[Record set]
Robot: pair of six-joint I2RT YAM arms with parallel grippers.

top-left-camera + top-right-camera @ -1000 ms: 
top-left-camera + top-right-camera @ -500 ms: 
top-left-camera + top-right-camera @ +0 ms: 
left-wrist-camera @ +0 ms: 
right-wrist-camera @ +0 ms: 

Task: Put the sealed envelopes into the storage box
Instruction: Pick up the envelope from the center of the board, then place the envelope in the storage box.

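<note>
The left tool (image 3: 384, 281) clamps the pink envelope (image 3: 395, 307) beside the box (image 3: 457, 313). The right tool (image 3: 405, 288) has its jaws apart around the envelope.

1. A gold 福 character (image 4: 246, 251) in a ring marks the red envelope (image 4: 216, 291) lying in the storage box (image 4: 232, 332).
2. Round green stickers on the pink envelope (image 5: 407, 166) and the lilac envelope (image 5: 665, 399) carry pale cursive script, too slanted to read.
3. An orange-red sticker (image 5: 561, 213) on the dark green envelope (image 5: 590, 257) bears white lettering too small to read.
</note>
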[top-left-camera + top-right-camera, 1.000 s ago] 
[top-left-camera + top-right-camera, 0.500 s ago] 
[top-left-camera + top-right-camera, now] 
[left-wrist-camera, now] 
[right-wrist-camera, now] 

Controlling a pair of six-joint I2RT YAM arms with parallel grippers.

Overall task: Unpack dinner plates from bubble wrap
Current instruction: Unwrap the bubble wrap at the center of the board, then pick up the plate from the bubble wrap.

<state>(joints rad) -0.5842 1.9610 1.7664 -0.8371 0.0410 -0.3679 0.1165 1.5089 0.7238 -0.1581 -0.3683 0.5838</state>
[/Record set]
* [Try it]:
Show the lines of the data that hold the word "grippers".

* [Exercise solution]:
Robot: pair of six-joint I2RT YAM arms with parallel grippers.
Controlling a pair of six-joint I2RT YAM arms with parallel grippers.

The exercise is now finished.